Re: [PATCH] mm: add memory.compact_unevictable_allowed cgroup attribute

From: Michal Hocko

Date: Wed Mar 18 2026 - 05:41:34 EST


On Wed 18-03-26 12:04:10, Daniil Tatianin wrote:
>
> On 3/18/26 11:25 AM, Michal Hocko wrote:
> > On Tue 17-03-26 23:17:28, Daniil Tatianin wrote:
> > > On 3/17/26 10:17 PM, Andrew Morton wrote:
> > > > On Tue, 17 Mar 2026 13:00:58 +0300 Daniil Tatianin<d-tatianin@xxxxxxxxxxxxxx> wrote:
> > > >
> > > > > The current global sysctl compact_unevictable_allowed is too coarse.
> > > > > In environments with mixed workloads, we may want to protect specific
> > > > > important cgroups from compaction to ensure their stability and
> > > > > responsiveness, while allowing compaction for others.
> > > > >
> > > > > This patch introduces a per-memcg compact_unevictable_allowed attribute.
> > > > > This allows granular control over whether unevictable pages in a specific
> > > > > cgroup can be compacted. The global sysctl still takes precedence if set
> > > > > to disallow compaction, but this new setting allows opting out specific
> > > > > cgroups.
> > > > >
> > > > > This also adds a new ISOLATE_UNEVICTABLE_CHECK_MEMCG flag to
> > > > > isolate_migratepages_block to preserve the old behavior for the
> > > > > ISOLATE_UNEVICTABLE flag unconditionally used by
> > > > > isolage_migratepages_range.
> > > > AI review asked questions:
> > > > https://sashiko.dev/#/patchset/20260317100058.2316997-1-d-tatianin@xxxxxxxxxxxxxx
> > > > Should this dynamically walk up the ancestor chain during evaluation to
> > > > ensure it returns false if any ancestor has disallowed compaction?
> > > I think ultimately it's up to cgroup maintainers whether the code should do
> > > that, but as far as I understand the whole point of cgroups is that a child
> > > can override the settings of its parent. Moreover, this property doesn't
> > > have CFTYPE_NS_DELEGATABLE set, so a child cgroup cannot just toggle it at
> > > will.
> > In general any attributes should have proper hieararchical semantic. I
> > am not sure what that should be in this case. What is a desire in a
> > child cgroup can become fragmentation pressure to others.
> >
> > I think it would be really important to explain more thoroughly about
> > those usecases of mixed workloads.
> I think there are many examples of a system where one process is more
> important than
> others. For example, any sort of healthcheck or even the ssh daemon: these
> may become
> unresponsive during heavy compaction due to thousands of TLB invalidate IPIs
> or page faulting
> on pages that are being compacted.

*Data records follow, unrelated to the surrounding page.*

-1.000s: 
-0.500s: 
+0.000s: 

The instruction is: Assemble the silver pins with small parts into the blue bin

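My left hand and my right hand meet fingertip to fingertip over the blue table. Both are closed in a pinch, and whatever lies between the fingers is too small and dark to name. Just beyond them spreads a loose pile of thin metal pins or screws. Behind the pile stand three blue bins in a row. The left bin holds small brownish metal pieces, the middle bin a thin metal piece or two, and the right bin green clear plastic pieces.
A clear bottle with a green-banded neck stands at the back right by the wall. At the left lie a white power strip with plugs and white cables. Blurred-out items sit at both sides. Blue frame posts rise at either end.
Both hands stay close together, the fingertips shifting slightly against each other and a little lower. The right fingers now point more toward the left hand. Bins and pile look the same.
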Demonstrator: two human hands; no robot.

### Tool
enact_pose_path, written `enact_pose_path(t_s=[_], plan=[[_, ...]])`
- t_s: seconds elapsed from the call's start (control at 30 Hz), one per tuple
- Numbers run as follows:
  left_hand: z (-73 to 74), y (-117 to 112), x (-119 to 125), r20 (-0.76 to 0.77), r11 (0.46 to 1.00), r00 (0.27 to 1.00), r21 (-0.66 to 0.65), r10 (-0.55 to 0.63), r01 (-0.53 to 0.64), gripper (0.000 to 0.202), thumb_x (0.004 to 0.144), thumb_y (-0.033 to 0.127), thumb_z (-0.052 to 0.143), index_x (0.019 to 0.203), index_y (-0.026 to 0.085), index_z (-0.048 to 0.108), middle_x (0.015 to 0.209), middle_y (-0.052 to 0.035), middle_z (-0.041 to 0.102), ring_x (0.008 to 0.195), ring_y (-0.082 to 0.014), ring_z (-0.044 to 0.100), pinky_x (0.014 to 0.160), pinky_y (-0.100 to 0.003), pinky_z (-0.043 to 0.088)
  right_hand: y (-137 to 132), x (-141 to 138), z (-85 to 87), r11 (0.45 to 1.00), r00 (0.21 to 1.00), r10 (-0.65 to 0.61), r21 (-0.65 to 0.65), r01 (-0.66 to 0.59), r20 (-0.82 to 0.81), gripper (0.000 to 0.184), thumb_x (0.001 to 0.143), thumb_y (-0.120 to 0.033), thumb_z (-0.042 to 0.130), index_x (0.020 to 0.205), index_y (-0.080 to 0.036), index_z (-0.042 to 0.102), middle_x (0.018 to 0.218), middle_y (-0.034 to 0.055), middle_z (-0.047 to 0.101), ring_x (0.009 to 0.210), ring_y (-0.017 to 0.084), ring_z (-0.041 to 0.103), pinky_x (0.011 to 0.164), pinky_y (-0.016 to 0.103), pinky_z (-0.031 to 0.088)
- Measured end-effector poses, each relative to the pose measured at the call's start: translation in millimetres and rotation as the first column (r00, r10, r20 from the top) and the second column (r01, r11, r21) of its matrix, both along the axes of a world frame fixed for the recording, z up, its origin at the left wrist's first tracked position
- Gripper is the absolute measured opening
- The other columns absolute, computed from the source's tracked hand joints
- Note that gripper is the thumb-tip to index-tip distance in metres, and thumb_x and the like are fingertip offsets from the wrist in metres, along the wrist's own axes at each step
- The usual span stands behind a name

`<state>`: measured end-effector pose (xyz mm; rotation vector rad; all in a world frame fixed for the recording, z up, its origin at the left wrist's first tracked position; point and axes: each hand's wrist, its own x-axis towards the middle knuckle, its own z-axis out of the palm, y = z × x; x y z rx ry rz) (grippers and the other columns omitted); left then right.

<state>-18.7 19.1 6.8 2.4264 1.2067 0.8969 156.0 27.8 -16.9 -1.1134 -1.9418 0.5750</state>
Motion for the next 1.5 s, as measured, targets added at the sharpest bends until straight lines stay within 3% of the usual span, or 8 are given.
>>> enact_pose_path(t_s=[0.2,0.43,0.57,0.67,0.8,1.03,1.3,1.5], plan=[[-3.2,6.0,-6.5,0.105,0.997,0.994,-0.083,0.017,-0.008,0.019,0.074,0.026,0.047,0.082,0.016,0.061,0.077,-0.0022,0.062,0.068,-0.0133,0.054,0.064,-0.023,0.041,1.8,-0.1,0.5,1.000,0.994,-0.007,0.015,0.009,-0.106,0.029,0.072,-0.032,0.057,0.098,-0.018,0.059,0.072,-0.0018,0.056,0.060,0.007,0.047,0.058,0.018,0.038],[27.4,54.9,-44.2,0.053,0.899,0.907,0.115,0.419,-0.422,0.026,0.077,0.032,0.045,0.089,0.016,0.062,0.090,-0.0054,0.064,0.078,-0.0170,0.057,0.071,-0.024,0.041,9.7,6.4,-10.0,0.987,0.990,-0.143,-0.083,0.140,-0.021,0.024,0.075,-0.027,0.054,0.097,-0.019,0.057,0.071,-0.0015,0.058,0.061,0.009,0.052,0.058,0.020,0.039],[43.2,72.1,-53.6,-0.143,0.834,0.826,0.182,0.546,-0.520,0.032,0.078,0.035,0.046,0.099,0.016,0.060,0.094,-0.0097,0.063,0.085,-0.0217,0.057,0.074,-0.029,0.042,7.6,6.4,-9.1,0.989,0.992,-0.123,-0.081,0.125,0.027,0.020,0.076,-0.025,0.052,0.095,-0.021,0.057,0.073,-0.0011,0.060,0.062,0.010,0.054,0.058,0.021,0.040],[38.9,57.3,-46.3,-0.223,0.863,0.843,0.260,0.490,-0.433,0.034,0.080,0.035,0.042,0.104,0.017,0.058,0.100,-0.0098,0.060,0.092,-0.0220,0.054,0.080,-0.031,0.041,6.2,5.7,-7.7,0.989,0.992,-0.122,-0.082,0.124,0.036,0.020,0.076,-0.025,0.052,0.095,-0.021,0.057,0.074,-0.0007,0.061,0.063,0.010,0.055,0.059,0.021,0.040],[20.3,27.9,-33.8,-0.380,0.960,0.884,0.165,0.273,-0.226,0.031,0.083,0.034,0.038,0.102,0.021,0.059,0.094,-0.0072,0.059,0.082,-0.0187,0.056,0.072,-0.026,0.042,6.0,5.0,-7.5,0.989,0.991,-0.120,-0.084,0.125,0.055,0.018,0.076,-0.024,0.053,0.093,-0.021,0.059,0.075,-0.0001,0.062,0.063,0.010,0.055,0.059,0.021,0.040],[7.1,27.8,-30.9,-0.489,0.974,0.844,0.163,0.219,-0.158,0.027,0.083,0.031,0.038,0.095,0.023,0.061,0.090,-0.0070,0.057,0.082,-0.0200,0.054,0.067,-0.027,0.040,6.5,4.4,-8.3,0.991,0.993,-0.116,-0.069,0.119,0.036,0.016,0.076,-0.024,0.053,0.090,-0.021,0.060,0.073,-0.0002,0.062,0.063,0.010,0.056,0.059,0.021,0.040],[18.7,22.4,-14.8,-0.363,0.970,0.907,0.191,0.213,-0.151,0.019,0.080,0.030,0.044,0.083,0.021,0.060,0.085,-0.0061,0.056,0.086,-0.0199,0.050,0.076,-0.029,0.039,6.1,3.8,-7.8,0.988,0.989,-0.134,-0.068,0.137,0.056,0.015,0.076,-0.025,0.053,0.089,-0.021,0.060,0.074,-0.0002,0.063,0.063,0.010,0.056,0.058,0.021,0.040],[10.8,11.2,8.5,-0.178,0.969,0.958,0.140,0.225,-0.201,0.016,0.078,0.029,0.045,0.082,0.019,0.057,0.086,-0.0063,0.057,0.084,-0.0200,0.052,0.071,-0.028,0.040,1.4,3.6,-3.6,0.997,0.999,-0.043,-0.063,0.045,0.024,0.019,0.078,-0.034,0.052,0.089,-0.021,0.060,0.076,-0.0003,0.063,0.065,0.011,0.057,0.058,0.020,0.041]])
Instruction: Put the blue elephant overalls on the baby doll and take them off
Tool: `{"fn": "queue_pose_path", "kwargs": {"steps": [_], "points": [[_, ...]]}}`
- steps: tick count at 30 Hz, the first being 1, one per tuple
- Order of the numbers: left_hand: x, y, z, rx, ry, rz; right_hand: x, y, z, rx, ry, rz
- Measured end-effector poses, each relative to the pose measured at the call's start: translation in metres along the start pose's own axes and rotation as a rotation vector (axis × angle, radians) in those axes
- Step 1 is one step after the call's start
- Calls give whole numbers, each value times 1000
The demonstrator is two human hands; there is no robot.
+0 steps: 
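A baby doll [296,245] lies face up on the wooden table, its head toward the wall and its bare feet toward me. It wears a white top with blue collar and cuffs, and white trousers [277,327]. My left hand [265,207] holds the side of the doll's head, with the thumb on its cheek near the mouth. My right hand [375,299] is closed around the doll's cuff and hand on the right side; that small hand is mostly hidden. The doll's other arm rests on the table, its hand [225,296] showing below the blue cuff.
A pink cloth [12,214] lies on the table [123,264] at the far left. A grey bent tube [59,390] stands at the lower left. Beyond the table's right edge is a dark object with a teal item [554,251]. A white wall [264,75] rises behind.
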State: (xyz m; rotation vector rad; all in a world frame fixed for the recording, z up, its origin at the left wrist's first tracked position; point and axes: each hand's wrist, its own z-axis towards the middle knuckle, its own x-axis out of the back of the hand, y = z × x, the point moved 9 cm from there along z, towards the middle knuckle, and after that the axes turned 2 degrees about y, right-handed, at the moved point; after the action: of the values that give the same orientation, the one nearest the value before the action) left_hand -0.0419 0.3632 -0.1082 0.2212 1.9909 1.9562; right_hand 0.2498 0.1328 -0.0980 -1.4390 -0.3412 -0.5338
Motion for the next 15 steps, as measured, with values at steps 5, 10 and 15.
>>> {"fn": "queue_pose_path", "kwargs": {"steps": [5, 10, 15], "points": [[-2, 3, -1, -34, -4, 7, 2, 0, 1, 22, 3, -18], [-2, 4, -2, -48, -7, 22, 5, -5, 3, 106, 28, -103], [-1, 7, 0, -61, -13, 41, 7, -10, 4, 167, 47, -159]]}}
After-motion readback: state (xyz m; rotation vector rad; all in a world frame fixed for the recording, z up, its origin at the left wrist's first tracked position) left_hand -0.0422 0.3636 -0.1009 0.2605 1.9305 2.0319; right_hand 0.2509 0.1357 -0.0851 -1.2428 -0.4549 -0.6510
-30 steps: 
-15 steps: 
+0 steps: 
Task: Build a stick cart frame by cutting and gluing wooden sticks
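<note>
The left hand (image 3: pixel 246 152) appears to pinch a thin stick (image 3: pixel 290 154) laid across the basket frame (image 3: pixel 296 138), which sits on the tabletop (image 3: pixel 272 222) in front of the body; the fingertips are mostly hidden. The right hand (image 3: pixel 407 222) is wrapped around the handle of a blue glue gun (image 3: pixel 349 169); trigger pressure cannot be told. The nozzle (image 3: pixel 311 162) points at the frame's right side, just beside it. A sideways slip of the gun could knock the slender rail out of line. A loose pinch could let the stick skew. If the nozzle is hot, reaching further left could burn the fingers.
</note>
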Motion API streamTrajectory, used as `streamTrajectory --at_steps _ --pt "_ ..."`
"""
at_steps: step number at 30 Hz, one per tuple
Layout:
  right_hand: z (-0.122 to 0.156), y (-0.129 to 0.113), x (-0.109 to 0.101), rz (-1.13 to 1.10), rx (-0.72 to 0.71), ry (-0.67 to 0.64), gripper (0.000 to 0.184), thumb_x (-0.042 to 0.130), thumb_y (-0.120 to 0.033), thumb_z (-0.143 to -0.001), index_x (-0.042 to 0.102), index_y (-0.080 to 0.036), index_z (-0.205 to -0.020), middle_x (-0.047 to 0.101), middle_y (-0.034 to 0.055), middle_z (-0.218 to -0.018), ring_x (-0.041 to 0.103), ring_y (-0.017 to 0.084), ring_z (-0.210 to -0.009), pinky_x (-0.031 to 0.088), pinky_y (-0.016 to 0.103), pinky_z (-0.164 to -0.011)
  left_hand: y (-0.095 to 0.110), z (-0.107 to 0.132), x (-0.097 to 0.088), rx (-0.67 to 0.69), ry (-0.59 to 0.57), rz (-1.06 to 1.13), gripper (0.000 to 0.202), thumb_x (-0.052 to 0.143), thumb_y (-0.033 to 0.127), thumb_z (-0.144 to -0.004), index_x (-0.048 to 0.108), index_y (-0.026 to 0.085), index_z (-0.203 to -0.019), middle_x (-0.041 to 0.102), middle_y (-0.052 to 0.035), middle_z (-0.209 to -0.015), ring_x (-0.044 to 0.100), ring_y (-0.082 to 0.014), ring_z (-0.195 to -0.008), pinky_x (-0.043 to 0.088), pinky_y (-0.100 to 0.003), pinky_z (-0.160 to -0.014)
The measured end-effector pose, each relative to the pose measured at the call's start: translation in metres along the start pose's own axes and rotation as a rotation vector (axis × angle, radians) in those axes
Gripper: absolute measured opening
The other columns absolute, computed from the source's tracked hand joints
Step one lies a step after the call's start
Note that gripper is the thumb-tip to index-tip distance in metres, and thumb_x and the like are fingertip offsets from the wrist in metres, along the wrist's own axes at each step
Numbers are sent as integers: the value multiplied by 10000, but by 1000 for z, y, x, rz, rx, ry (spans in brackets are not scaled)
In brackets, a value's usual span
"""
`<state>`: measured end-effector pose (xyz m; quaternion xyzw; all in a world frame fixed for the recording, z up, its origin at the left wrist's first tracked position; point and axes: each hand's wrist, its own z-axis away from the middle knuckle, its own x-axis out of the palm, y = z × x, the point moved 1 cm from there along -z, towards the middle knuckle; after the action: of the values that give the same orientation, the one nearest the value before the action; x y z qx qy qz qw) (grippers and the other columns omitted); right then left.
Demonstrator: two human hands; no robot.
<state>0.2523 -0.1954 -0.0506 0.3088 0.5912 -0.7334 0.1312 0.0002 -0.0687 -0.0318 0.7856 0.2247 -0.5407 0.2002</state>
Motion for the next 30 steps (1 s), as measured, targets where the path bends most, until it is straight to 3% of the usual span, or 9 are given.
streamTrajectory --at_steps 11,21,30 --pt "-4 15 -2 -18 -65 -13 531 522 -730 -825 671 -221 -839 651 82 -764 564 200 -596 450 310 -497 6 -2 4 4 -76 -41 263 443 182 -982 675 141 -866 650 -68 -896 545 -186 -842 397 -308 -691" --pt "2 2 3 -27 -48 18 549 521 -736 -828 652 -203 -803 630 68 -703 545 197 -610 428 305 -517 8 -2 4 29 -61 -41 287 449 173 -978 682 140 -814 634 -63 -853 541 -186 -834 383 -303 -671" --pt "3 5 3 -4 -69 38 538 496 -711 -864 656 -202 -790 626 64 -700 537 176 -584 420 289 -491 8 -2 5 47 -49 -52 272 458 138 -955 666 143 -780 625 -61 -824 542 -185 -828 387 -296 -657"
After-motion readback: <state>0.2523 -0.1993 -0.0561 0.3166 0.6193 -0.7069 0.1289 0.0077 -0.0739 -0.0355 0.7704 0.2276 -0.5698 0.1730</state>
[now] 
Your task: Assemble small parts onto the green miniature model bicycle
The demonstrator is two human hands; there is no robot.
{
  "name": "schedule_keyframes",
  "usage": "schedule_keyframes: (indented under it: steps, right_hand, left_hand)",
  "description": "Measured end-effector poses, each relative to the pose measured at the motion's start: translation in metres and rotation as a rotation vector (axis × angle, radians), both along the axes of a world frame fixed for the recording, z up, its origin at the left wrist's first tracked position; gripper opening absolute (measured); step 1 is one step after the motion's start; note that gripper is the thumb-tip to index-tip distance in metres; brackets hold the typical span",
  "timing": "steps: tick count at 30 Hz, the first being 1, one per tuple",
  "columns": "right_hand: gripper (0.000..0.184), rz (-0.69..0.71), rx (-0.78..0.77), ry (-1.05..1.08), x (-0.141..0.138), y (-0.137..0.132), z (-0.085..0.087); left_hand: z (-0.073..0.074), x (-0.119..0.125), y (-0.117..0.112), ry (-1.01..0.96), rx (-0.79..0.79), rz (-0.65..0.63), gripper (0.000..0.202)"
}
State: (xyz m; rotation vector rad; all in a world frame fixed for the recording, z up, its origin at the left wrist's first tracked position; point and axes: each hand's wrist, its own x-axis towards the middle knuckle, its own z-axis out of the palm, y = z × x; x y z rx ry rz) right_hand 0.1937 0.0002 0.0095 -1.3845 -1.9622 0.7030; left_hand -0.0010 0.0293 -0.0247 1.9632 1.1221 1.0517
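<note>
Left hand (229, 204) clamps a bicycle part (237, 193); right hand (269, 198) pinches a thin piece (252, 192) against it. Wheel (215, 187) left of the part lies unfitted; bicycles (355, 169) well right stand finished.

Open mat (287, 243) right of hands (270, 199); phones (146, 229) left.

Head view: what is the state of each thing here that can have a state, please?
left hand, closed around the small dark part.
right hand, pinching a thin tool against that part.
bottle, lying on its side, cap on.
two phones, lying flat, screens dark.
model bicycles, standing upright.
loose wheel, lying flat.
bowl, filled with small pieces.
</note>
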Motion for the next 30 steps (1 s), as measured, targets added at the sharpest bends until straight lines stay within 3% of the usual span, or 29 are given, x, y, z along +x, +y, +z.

Another example is a VM that is
> responsible for routing
> traffic of all other VMs or even the entire cluster, you really want to
> prioritize its responsiveness, while
> still allowing compaction of memory for the rest of the system, for less
> important VMs or services etc.

Shouldn't those use mlock?

> > Is the memcg even a suitable level of
> > abstraction for this tunable?
>
> In my opinion it is, since it is relatively common to put all related tasks
> into one cgroup with preset memory limits etc.
>
> > Doesn't this belong to tasks if anything?
>
> I think it would be very difficult to implement as a per-task attribute
> properly since compaction works at the folio
> level. While folios have a pointer to the memcg that owns them, they may be
> mapped by multiple process in case
> of shared memory. We would have to find all the address spaces mapping this
> folio, and then check the property on
> every one of them, which may be set to different values. This may be
> problematic performance-wise to do for
> every physical page, and it also introduces unclear semantics if different
> address spaces mapping the same page
> have different opinions.

Yes, it would need to be something like an implicit mlock. I haven't
really indicated that would be a _simpler_ solution. But as this has
obvious userspace API implications the much more important question is
what is a futureproof solution. Also we need to get an answer whether
this is really needed or too niche to cast an interface maintained for
ever for.
--
Michal Hocko
SUSE Labs